* Try it:
At the line that contains "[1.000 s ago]", begin setting down every line word for word, and stop after the last line of the listing.

** Opening Dataset content block **

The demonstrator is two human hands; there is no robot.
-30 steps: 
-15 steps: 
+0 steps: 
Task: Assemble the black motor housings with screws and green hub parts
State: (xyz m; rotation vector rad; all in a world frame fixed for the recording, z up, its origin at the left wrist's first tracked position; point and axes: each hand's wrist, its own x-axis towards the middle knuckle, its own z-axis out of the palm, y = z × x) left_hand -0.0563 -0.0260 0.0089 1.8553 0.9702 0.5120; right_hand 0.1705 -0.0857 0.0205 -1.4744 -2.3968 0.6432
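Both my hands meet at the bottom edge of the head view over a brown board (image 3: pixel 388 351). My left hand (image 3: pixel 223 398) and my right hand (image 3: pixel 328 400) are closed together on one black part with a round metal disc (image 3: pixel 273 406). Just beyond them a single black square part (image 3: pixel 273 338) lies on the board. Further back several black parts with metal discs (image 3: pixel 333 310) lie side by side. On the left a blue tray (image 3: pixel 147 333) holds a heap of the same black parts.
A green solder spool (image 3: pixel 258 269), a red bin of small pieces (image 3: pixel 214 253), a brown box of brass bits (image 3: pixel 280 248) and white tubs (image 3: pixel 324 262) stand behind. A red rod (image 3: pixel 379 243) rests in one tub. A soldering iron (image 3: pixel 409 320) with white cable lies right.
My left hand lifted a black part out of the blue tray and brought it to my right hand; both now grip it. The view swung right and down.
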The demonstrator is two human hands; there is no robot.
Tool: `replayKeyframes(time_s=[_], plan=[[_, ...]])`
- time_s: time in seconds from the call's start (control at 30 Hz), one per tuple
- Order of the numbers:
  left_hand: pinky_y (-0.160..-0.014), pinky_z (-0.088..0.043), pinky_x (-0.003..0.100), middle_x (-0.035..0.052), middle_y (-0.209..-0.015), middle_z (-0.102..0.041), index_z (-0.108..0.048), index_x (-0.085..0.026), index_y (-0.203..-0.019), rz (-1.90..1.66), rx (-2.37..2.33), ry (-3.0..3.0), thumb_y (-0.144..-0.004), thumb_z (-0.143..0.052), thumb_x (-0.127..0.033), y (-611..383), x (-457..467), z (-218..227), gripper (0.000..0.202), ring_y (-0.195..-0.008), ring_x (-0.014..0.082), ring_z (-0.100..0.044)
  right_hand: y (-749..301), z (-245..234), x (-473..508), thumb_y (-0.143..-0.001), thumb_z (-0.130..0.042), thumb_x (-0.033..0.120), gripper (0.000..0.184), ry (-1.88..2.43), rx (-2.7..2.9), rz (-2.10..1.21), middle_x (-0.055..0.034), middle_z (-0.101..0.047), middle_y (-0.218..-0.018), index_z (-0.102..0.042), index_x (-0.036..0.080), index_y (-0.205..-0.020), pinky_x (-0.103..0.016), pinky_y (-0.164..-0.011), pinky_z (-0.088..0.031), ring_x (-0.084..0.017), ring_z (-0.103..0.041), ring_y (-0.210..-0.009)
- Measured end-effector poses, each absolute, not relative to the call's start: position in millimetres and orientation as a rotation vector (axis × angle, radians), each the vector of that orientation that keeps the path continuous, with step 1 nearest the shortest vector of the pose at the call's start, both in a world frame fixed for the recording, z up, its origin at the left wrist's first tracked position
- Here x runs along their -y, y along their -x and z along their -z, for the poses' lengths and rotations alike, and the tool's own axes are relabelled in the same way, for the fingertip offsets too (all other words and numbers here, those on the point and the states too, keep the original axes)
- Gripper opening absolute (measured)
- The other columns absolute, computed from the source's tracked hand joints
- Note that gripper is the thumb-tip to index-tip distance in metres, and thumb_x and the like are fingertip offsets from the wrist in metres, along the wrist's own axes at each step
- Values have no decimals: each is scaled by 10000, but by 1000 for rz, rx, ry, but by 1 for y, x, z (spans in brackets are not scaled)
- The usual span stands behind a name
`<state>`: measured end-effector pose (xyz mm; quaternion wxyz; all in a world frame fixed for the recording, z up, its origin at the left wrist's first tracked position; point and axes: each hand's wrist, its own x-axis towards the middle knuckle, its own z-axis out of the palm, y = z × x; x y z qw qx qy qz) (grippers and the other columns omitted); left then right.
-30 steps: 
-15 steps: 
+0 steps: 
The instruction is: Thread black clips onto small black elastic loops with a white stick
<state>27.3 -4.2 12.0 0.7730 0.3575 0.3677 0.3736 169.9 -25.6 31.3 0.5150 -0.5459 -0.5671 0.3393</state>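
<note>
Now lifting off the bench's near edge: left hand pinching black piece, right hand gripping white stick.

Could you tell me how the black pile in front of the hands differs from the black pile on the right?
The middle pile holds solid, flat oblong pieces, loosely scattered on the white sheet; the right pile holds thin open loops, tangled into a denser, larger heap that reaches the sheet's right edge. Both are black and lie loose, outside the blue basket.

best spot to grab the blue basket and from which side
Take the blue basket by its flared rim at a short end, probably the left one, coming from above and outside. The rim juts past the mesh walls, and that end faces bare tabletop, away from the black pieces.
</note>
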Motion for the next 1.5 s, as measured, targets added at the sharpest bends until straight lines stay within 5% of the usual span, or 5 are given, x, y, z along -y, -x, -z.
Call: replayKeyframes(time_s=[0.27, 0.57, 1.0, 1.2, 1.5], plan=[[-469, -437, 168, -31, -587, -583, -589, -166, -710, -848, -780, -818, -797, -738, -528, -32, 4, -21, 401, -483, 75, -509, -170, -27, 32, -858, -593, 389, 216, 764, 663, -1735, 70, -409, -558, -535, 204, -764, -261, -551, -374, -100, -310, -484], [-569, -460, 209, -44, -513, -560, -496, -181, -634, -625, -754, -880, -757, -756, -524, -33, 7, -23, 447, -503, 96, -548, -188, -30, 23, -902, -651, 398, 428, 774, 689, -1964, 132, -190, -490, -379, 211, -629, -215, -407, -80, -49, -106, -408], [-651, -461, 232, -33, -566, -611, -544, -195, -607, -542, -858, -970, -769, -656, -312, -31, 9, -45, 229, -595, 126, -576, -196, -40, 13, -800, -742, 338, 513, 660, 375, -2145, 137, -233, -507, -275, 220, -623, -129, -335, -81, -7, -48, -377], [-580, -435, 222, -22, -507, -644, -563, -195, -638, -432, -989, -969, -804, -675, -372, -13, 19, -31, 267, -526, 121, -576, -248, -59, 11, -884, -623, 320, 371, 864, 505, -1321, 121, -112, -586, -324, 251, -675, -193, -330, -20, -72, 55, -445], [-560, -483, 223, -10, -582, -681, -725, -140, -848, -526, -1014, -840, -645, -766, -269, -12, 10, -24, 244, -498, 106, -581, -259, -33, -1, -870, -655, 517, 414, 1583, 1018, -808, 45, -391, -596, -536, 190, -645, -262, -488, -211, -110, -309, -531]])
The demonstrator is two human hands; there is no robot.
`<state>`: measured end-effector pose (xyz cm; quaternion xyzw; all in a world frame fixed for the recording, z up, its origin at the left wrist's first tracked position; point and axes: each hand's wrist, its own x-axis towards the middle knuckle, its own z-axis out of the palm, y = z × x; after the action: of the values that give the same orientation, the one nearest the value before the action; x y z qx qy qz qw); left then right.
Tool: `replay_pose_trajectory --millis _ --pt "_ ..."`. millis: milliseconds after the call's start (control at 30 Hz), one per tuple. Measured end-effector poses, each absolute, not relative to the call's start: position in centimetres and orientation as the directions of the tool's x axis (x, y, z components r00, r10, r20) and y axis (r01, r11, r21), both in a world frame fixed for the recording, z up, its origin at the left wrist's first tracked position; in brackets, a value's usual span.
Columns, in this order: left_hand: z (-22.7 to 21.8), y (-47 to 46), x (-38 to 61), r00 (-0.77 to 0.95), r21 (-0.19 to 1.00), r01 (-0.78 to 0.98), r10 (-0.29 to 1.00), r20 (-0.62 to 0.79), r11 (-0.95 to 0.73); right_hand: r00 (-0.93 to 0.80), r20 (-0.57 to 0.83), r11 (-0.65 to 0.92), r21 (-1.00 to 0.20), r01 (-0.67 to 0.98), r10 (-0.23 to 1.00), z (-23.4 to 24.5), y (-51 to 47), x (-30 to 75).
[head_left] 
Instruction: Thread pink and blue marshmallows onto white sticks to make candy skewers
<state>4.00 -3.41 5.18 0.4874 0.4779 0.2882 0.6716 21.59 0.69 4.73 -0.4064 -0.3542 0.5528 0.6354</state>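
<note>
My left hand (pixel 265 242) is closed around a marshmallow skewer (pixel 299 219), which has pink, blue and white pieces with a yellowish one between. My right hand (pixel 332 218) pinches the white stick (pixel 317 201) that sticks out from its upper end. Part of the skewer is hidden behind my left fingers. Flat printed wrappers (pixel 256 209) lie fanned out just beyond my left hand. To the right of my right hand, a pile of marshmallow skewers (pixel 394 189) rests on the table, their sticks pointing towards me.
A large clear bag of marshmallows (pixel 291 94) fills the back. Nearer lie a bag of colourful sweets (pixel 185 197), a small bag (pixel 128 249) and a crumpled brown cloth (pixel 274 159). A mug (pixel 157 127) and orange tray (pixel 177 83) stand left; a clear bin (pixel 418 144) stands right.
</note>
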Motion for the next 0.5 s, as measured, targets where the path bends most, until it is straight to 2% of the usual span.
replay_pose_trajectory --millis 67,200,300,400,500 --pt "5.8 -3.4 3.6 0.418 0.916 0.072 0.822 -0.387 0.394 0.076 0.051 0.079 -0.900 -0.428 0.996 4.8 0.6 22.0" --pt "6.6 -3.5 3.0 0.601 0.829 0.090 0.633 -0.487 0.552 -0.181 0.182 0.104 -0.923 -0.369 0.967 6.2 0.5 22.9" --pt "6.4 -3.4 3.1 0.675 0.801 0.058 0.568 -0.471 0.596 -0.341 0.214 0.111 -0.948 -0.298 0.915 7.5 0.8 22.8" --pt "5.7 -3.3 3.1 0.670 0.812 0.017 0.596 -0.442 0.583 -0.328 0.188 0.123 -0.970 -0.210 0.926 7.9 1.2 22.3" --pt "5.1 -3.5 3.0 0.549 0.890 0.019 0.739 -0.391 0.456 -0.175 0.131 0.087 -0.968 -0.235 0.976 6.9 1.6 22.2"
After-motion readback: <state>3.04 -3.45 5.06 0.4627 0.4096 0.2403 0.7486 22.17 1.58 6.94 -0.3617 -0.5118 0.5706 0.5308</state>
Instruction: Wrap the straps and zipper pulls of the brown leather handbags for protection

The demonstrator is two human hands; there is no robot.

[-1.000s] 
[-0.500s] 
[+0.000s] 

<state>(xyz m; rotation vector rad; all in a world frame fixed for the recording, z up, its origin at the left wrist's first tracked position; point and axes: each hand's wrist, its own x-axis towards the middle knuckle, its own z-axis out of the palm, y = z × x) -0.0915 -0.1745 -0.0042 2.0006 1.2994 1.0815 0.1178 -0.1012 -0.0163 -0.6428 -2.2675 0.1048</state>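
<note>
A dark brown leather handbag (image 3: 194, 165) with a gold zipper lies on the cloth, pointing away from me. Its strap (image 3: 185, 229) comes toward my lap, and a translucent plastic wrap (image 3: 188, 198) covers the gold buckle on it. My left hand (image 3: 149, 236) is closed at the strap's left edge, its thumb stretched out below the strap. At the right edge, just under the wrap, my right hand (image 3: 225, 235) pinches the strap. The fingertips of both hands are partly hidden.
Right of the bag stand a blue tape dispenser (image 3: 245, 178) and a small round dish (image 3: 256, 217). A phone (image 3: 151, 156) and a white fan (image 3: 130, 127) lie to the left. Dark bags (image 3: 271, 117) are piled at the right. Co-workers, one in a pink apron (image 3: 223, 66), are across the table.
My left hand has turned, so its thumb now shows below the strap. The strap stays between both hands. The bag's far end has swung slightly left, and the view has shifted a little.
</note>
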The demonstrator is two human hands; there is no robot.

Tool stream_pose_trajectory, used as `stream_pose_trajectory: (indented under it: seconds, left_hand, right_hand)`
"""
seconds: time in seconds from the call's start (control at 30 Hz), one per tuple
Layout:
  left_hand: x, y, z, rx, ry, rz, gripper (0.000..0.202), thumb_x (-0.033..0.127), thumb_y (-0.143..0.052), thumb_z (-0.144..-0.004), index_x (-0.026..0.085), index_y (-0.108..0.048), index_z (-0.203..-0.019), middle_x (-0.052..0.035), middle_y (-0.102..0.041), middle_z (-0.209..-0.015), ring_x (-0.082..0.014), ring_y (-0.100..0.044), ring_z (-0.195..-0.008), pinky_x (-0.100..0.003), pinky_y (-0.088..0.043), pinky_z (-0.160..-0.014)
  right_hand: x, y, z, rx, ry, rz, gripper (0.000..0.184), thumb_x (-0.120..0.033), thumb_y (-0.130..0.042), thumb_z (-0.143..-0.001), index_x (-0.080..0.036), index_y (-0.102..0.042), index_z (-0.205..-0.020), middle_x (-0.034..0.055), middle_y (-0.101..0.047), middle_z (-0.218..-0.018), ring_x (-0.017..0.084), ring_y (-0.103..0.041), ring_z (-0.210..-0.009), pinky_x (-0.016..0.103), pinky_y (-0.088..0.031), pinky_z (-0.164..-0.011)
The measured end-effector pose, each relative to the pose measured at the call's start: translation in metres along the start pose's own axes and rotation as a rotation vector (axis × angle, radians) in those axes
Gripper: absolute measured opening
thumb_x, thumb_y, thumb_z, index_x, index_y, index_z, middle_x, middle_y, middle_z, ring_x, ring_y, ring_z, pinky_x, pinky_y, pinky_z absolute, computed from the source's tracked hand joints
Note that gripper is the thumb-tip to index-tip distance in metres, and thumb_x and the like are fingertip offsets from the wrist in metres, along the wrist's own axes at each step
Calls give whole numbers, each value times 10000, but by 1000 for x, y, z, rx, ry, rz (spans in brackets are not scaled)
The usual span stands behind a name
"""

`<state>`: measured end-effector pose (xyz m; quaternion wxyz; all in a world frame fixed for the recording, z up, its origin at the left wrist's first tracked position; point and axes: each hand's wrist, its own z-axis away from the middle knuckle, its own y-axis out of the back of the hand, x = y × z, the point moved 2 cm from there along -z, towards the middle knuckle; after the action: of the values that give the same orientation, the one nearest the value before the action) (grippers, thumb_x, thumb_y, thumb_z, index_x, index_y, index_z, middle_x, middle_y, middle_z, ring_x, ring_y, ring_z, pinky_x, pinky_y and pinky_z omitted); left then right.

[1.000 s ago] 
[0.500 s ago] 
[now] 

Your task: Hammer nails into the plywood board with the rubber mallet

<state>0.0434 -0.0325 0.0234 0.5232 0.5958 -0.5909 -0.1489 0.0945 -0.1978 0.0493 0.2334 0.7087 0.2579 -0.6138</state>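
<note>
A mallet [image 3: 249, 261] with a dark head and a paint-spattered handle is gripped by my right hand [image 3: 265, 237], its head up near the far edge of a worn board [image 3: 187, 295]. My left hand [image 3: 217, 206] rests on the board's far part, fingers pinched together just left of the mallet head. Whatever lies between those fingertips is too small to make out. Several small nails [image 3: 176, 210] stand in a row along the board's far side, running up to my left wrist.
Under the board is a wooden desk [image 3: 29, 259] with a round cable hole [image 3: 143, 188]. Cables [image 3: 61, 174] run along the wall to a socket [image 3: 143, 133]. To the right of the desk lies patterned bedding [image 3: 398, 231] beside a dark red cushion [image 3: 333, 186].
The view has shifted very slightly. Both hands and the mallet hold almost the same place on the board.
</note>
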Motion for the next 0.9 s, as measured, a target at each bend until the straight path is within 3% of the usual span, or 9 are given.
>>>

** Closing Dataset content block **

* Exercise output:
[1.000 s ago] 
[0.500 s ago] 
[now] 

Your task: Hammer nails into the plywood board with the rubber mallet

<state>0.0434 -0.0325 0.0234 0.5232 0.5958 -0.5909 -0.1489 0.0945 -0.1978 0.0493 0.2334 0.7087 0.2579 -0.6138</state>
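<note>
A mallet [image 3: 249, 261] with a dark head and a paint-spattered handle is gripped by my right hand [image 3: 265, 237], its head up near the far edge of a worn board [image 3: 187, 295]. My left hand [image 3: 217, 206] rests on the board's far part, fingers pinched together just left of the mallet head. Whatever lies between those fingertips is too small to make out. Several small nails [image 3: 176, 210] stand in a row along the board's far side, running up to my left wrist.
Under the board is a wooden desk [image 3: 29, 259] with a round cable hole [image 3: 143, 188]. Cables [image 3: 61, 174] run along the wall to a socket [image 3: 143, 133]. To the right of the desk lies patterned bedding [image 3: 398, 231] beside a dark red cushion [image 3: 333, 186].
The view has shifted very slightly. Both hands and the mallet hold almost the same place on the board.
</note>
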Motion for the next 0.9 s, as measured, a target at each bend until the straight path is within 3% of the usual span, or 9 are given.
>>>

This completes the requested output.